▶ Problem to work on
Up to and including the line with "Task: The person", repeat every line of the listing exactly, beginning at the first.

▶ Data block
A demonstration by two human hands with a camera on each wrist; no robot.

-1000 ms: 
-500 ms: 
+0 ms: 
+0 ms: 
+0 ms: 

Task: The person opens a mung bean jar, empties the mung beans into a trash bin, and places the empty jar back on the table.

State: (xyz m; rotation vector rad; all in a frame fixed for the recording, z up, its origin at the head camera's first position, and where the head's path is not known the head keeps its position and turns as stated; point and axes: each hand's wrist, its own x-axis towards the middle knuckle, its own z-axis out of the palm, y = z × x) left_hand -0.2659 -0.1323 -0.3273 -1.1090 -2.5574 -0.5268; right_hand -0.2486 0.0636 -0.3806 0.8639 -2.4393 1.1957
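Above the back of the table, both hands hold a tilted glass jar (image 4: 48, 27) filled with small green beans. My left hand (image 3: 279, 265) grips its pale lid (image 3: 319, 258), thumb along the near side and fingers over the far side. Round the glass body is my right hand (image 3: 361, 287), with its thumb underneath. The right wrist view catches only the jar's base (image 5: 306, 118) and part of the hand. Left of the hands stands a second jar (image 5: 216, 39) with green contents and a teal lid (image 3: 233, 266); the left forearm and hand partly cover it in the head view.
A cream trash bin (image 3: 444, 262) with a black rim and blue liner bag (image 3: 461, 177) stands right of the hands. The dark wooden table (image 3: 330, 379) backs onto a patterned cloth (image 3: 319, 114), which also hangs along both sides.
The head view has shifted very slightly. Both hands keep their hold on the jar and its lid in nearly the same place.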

▶ Result for this task
A demonstration by two human hands with a camera on each wrist; no robot.

-1000 ms: 
-500 ms: 
+0 ms: 
+0 ms: 
+0 ms: 

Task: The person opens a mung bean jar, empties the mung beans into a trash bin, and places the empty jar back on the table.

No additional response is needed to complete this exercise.